What you are asked to do: Show all lines containing "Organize" from the data below.
======
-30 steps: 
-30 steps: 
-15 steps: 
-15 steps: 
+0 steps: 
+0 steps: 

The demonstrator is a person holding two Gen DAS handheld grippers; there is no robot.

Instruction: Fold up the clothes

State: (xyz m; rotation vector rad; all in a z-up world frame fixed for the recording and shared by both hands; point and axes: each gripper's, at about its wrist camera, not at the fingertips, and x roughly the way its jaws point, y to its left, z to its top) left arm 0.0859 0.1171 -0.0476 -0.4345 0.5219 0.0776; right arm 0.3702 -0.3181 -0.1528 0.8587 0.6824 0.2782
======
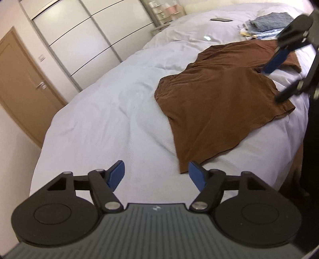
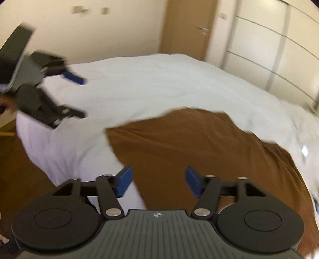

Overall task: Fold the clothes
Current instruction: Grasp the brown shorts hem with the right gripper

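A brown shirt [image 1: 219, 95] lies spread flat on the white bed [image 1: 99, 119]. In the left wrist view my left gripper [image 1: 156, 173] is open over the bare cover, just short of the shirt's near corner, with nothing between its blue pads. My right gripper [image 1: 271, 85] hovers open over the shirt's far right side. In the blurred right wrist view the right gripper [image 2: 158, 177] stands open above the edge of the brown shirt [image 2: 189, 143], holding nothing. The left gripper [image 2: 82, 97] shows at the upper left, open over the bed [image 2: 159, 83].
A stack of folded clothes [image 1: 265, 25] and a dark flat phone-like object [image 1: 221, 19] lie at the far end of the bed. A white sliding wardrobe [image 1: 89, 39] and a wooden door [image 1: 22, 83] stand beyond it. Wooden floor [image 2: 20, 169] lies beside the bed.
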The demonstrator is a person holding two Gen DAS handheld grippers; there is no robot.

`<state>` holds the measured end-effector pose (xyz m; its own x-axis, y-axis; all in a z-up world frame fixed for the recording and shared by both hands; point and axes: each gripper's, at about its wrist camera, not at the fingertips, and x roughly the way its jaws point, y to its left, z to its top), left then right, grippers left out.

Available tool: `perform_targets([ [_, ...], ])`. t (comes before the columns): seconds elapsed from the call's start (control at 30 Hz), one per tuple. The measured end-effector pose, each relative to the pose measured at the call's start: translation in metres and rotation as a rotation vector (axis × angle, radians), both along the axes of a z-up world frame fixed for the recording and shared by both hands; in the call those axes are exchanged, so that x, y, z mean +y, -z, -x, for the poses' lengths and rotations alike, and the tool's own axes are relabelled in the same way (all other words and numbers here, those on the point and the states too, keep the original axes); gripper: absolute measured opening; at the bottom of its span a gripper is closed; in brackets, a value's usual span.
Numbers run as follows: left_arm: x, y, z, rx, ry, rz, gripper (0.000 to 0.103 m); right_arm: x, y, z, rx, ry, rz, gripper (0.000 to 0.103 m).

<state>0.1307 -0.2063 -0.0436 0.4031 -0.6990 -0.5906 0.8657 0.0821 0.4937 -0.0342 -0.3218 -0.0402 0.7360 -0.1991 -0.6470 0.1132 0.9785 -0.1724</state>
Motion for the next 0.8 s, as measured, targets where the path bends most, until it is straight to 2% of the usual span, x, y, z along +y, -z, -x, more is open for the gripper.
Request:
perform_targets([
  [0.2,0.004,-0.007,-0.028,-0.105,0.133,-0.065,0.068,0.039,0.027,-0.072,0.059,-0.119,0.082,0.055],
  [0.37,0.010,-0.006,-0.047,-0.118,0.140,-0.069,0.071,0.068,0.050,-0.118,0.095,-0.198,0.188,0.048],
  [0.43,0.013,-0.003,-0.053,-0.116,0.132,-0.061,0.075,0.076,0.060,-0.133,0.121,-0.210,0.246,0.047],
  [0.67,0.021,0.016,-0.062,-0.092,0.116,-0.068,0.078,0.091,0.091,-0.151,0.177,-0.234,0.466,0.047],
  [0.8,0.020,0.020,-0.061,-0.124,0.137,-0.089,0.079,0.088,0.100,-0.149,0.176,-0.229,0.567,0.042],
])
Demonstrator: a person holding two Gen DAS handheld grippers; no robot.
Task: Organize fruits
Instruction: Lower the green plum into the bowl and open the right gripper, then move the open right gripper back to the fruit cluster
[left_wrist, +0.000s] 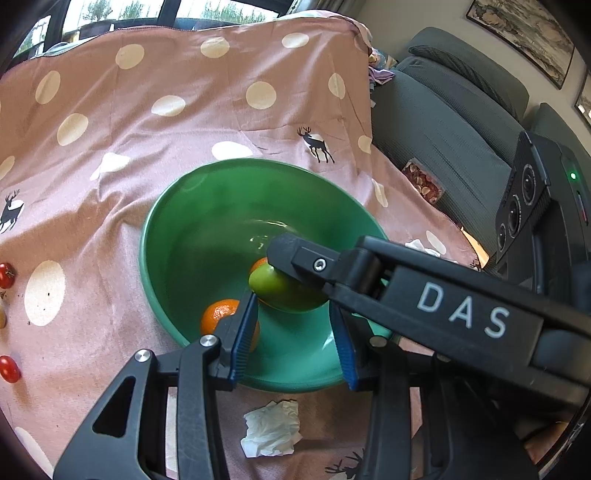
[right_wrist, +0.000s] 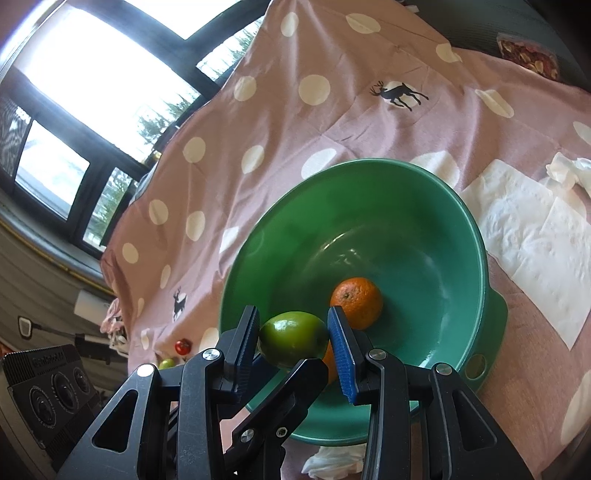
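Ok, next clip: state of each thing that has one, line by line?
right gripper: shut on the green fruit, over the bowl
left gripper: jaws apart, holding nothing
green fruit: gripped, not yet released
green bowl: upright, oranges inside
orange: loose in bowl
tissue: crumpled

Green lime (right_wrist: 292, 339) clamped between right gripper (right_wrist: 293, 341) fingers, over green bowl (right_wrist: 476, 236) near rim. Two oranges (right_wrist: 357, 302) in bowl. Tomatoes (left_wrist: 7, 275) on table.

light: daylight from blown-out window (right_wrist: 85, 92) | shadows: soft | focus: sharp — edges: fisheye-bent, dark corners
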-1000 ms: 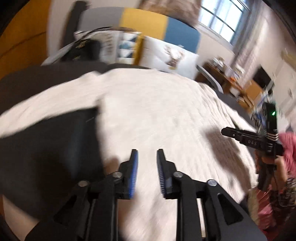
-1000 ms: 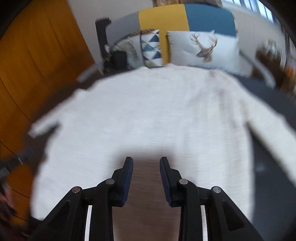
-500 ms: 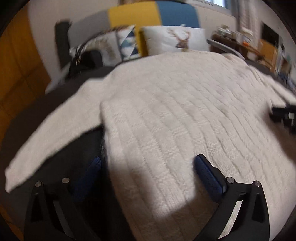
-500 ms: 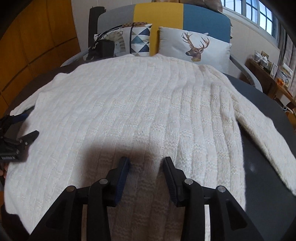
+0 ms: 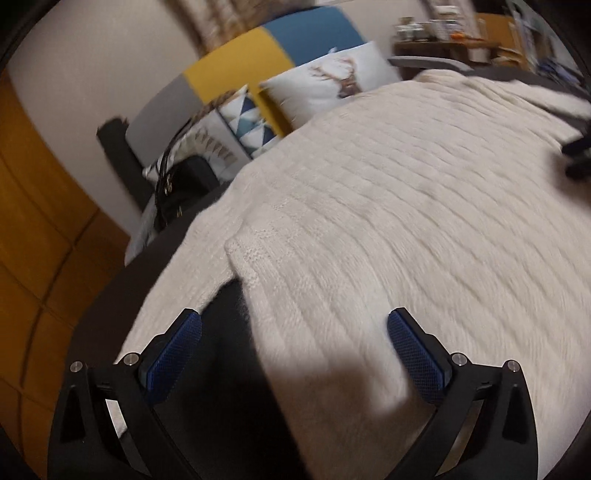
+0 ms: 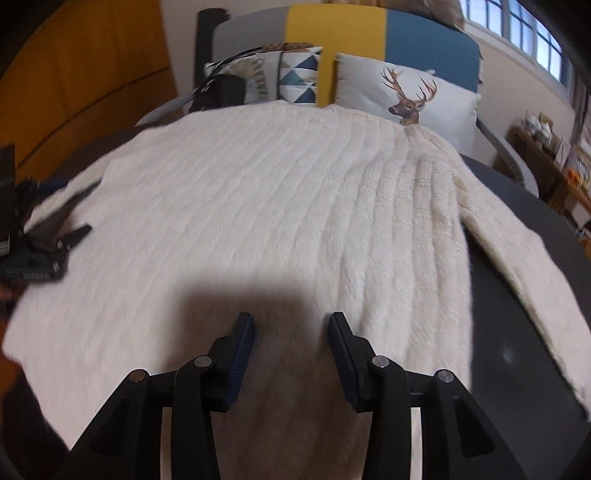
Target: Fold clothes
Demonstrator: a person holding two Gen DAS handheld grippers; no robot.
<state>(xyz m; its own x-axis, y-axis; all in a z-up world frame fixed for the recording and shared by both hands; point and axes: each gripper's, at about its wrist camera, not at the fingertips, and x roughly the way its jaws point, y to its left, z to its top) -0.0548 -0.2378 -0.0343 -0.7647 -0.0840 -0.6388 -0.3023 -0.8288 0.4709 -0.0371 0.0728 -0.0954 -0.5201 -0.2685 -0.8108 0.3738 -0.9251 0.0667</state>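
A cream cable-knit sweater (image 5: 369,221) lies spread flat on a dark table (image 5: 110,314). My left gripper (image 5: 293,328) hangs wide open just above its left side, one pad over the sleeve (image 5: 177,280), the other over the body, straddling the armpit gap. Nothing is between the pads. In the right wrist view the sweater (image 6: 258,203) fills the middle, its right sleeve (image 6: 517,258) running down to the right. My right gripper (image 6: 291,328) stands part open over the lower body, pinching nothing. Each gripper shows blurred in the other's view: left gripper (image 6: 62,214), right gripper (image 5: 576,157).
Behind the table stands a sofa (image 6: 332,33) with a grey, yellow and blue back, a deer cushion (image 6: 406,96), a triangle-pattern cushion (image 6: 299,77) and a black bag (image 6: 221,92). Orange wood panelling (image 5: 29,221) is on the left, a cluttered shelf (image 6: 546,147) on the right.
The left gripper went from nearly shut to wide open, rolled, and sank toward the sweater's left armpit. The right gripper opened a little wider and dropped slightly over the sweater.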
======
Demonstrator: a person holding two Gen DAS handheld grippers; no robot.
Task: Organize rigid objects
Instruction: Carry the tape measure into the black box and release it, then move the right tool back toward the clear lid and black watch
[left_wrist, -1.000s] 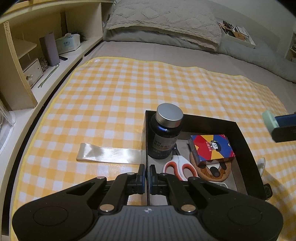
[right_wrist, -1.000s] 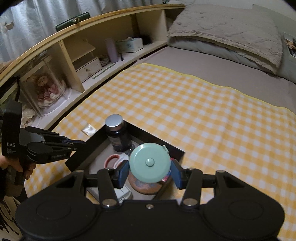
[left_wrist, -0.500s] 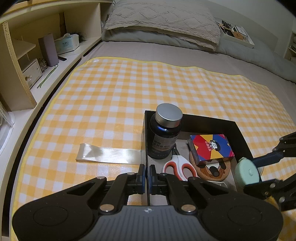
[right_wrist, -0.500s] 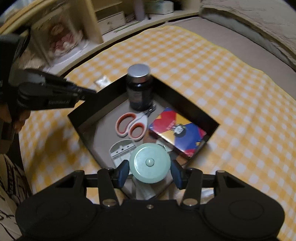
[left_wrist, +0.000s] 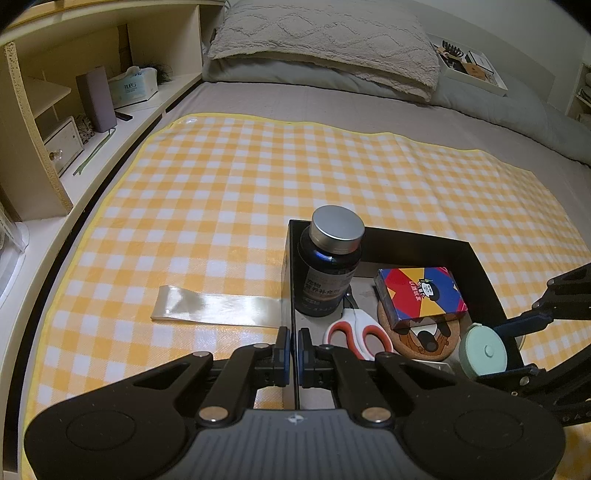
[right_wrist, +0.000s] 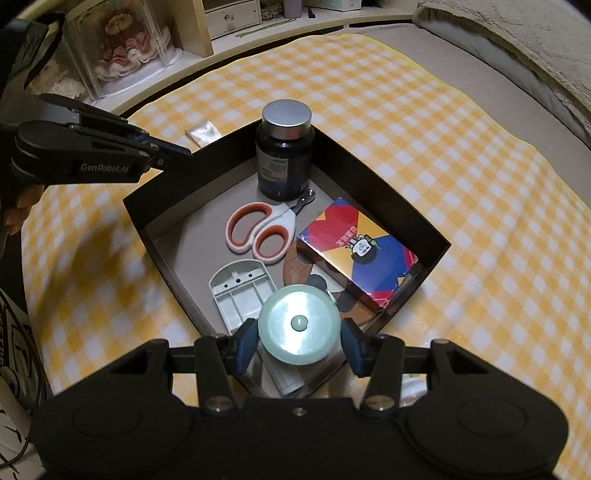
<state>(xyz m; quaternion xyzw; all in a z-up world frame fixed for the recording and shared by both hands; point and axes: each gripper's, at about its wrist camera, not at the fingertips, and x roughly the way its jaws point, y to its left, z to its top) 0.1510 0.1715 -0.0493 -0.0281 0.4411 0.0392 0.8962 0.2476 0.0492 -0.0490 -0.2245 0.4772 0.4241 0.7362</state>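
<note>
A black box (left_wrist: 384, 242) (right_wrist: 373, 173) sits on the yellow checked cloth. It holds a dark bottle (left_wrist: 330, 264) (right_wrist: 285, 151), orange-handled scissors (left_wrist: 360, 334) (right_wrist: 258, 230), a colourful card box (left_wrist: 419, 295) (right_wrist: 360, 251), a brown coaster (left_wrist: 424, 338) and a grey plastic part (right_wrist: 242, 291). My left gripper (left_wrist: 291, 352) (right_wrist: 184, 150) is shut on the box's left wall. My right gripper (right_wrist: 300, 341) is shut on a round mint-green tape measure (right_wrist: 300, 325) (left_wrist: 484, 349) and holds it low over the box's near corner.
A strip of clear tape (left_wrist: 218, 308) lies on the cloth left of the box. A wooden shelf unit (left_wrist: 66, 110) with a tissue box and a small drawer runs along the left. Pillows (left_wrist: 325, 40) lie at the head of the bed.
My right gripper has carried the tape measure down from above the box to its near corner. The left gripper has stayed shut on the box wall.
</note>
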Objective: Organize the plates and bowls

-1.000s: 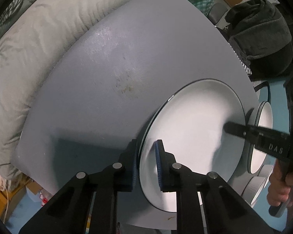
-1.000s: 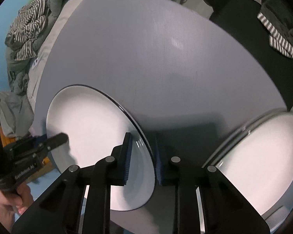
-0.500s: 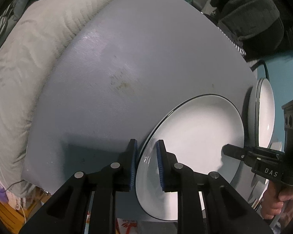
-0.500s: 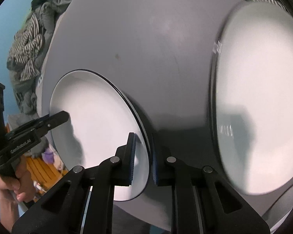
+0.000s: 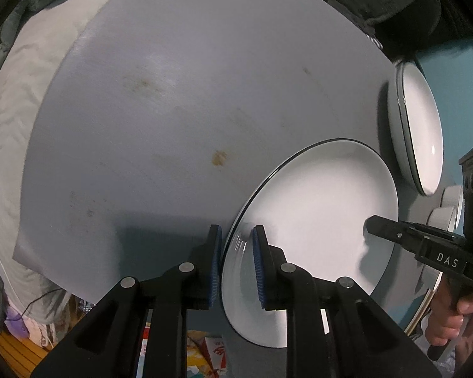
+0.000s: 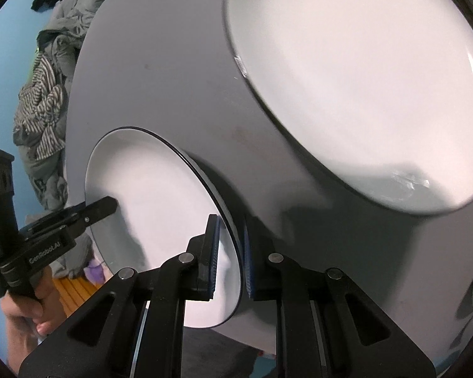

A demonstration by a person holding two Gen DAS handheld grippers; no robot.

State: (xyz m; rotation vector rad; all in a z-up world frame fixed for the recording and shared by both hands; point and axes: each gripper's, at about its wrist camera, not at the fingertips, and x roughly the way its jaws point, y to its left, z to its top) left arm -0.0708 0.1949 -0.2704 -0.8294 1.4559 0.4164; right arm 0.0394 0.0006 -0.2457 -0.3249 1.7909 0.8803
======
Written solution:
Task: Organize fruits
Task: Organize rigid objects
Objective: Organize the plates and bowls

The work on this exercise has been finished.